Вчерашнее завтра: как «национальные истории» писались в СССР и как пишутся теперь (Бордюгов, Бухараев) - страница 18

Собственно, уже в 1932 году, после того, как схлынул пик проработок историков в связи с «Письмом 31-го года» и практически все попавшие под огонь критики публично покаялись, началась работа по созданию «стабильных» учебников истории. Об этом свидетельствует, в частности, принятое 25 августа 1932 года постановление ЦК «Об учебных программах и режиме в начальной и средней школе». Однако придание вопросу о возвращении истории общеполитического и отчётливо идеологического характера произошло только после завершения работы XVII съезда партии. Съезд закреплял курс XVII партконференции на достижение в ближайшее время нового беспрецедентного уровня социальной нивелировки общества — нивелировки, скрепляемой диктаторско-имперскими обручами.

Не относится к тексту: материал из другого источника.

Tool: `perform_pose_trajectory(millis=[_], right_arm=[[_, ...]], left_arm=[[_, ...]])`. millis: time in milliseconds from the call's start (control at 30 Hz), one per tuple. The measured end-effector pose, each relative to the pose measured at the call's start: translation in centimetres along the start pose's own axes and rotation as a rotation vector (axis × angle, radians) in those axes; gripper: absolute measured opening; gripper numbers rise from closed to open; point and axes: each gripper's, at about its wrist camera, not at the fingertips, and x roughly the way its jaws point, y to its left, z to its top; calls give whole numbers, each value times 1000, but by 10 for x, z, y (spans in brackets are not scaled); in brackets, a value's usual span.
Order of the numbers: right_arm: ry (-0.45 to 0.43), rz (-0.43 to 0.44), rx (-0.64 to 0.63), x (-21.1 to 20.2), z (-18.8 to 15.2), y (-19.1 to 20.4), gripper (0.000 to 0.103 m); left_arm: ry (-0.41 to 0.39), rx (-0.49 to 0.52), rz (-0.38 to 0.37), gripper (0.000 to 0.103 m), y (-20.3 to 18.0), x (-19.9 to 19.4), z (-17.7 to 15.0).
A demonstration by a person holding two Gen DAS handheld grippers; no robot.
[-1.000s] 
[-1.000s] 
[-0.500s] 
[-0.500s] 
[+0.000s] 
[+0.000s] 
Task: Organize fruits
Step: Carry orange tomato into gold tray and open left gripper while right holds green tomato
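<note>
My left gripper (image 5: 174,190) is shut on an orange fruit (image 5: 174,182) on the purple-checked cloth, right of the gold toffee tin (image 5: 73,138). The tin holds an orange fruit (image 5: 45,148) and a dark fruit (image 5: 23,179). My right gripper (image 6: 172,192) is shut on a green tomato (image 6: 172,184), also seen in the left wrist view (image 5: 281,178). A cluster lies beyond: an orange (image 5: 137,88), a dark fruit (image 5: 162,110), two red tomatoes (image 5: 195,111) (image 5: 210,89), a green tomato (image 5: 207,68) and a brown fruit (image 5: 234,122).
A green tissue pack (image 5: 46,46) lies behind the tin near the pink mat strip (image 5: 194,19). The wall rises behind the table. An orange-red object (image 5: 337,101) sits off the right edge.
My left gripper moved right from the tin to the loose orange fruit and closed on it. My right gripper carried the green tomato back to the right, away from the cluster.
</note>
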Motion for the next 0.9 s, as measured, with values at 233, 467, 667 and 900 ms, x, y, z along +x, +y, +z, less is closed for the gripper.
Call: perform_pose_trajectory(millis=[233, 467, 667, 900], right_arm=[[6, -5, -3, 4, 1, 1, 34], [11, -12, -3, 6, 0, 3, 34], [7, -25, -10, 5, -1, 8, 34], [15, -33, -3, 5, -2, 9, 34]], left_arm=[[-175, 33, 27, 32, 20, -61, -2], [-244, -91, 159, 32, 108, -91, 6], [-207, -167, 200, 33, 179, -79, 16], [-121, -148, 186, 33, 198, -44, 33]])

В свете задачи «ликвидации классов вообще» постановка вопроса об «особо значительном хозяйственном и культурном росте», имеющем место «в национальных районах Союза, быстро идущих по пути окончательной ликвидации отсталости», должна была означать стремление к достижению значительных степеней национальной индифферентности и «деэтнизации» инонациональных групп. В связи с этим необходимо было оснастить единую жестко унифицированную систему образования курсом истории, выступающим в качестве звена новоимперской великорусской идеологии.

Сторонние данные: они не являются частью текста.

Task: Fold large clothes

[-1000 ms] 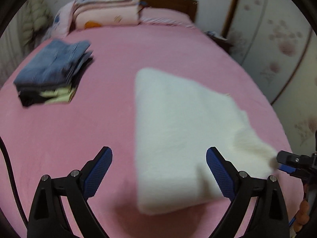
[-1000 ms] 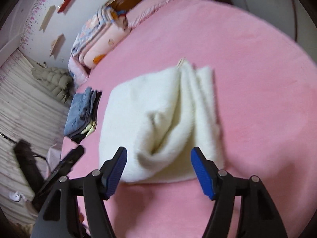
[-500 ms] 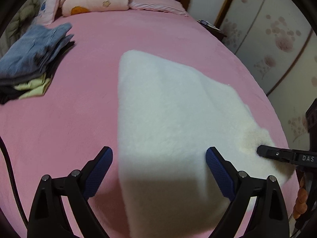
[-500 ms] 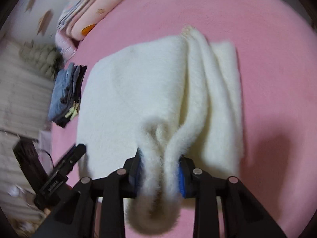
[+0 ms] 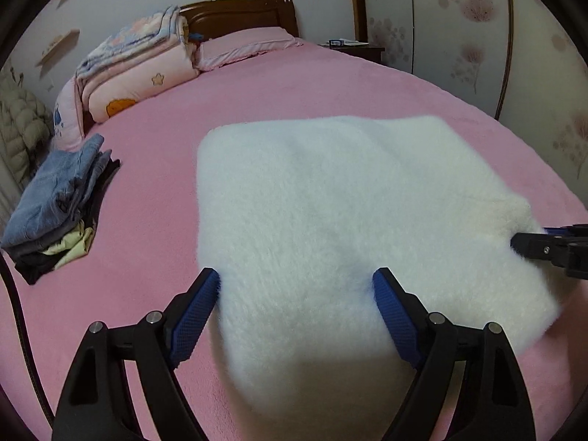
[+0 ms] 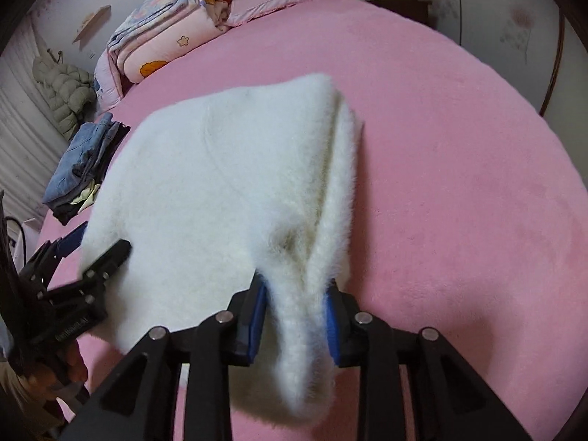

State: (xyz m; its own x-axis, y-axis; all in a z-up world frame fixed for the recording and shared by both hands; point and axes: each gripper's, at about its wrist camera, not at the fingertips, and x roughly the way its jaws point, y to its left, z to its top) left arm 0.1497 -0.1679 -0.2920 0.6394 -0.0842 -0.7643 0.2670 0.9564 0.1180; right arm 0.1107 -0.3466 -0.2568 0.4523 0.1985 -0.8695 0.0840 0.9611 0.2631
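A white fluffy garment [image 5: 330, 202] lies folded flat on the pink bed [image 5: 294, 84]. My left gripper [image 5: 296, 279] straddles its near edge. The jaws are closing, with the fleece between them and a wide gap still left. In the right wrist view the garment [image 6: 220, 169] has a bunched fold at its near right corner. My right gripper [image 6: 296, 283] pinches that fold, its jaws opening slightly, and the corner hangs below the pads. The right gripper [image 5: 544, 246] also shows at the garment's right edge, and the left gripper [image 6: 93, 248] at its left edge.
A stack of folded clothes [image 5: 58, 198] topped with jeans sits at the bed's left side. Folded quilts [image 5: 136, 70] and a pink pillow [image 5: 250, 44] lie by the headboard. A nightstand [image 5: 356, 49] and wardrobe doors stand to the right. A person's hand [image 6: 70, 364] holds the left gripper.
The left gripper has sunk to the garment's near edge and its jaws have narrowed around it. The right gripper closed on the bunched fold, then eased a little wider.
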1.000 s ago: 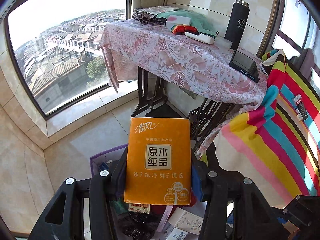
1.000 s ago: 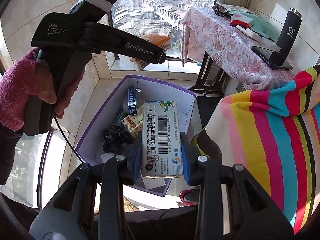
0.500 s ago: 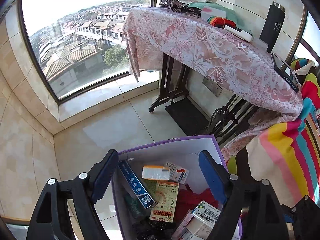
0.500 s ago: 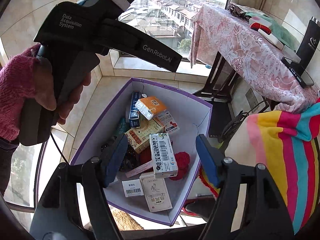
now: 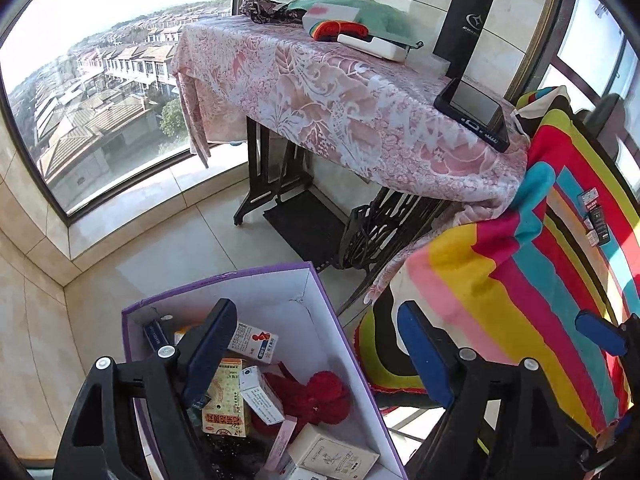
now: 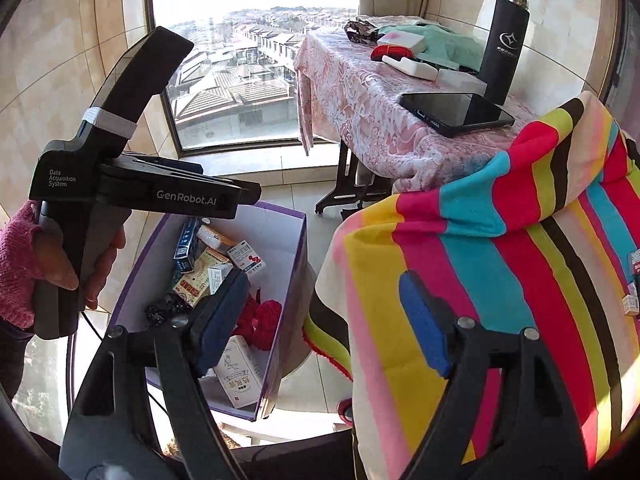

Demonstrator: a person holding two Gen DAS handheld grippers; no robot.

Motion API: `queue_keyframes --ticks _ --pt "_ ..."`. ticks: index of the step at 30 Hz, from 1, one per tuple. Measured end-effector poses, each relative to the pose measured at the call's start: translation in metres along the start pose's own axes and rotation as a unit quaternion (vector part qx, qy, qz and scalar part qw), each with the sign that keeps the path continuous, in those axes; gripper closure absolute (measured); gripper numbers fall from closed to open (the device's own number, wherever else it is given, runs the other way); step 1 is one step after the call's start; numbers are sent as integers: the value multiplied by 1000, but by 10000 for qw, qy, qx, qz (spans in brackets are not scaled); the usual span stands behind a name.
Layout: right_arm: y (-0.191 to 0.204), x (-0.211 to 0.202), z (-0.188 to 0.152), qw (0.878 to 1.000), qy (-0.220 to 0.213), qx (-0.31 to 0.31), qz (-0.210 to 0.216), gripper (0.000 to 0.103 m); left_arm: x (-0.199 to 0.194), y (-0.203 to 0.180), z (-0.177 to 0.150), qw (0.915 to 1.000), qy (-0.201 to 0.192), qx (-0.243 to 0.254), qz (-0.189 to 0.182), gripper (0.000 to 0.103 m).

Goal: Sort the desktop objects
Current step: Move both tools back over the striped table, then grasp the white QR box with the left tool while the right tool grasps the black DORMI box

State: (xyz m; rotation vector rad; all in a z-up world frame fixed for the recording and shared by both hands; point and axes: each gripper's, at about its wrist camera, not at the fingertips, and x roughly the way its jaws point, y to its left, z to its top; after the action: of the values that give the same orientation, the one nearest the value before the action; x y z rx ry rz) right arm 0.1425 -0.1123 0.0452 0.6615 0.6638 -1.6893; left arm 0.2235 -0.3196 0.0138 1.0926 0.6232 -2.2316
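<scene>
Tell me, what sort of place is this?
Probably a home, a high-up window corner: rooftops lie far below the window, a cloth-covered treadle sewing table holds household bits, and a striped blanket lies nearby.

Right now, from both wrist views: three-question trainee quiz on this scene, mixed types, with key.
1. True or false: the left gripper holds a box.
2. What stands behind the tablet on the table? A) black bottle B) kettle C) lamp
3. Fill in: the medicine boxes lie in a ___-edged box.

Key: 1 false, its jaws are empty; 2 A; 3 purple.
</scene>
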Motion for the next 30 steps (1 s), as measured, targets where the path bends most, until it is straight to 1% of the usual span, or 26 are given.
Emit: queue_keyframes --ticks 2,4,6,8,10,12,14,16,18,19,21,24,26,27,29,30 --pt "-51 -7 -13 9985 52 341 -420 22 1 -40 6 9989 -68 354 -315 20" --pt "-106 -12 -29 9937 180 758 -810 21 6 -81 11 9961 1 659 -579 20" --pt "-163 -20 -49 9851 299 1273 -1121 21 15 -130 15 9906 181 995 -926 20" --pt "-215 -34 -72 9725 317 1805 -1440 21 22 -183 17 9816 213 1489 -1178 20" --pt "-257 -49 -91 9603 310 2142 -1760 21 29 -238 18 9683 80 2100 -1351 20" --pt "-295 -63 -110 9484 336 2447 -1991 21 40 -297 18 9498 -51 2721 -1540 20" --pt "-324 -79 -127 9368 311 2743 -2148 21 56 -353 20 9308 -16 3222 -1727 20" --pt "-346 -93 -140 9285 272 2925 -2269 21 75 -403 22 9169 59 3568 -1786 20" --pt "-362 -103 -151 9228 254 3065 -2320 21 92 -446 24 9074 135 3787 -1819 20" --pt "-368 -106 -157 9212 267 3124 -2303 21 101 -464 26 9045 149 3854 -1818 20" --pt "-379 -110 -172 9192 322 3179 -2304 21 117 -493 30 9029 142 3934 -1727 20" --pt "-395 -104 -182 9182 431 3246 -2229 21 140 -525 40 9067 97 3893 -1619 20" --pt "-408 -98 -184 9191 431 3281 -2139 21 152 -538 47 9094 68 3853 -1565 20" --pt "-414 -94 -184 9197 434 3283 -2110 21 157 -541 50 9092 66 3841 -1606 20" --pt "-426 -86 -178 9217 423 3243 -2085 21 158 -538 54 9071 56 3748 -1914 39" --pt "-431 -81 -174 9239 406 3203 -2053 21 155 -536 53 9060 -27 3804 -1856 70"
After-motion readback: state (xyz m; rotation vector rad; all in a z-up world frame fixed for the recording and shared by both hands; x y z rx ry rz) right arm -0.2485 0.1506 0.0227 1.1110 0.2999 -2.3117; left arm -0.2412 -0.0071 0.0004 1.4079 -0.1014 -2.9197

Обращает на себя внимание словосочетание, вынесенное в заголовок постановления от 16 мая 1934 года, а затем — при его употреблении в самом тексте — выделенное петитом: «гражданская история». Речь шла не просто о восстановлении систематического курса истории взамен неполных и схематизированных исторических сюжетов, излагавшихся в курсах обществоведения. Не только об изменении того положения в педагогике, оценка которого присутствует в документе в виде констатации: «<…> преподавание истории в школах СССР поставлено неудовлетворительно». Нужно было найти приемлемую словесную форму, которая бы, открыто не посягая на марксистскую теорию истории, в то же время ориентировала бы специалистов на державно-патриотические позиции. Понимание процесса общественного развития в качестве «гражданской истории» не являлось принципиальным вопросом историографии в начале XX века. Само это понятие восходит к возрожденческо-просветительской, секулярной традиции. В её русле происходило вычленение из теолого-исторического мировидения (синтеза Августина, других патриотических и схоластических мыслителей) рационально-историоцистского сознания и фундированного им историописания. Последнее и есть то, что называлось гражданской историей. Определение истории в качестве гражданской сохраняет смысл лишь в процедуре различения теологической, священной и рационалистической, профанной концепций истории. В этом смысловом ряду понятие гражданской истории фигурирует у Гегеля и раннего Маркса. В России светское просвещение начинается в эпоху Петра I; с 1708 года по указанию царя книги светского содержания стали печатать упрощённым — так называемым гражданским — шрифтом. В русской высокой культуре рубежа XIX–XX веков выражение «гражданская история» продолжало бытийствовать в качестве противоположности понятия истории священной, церковной.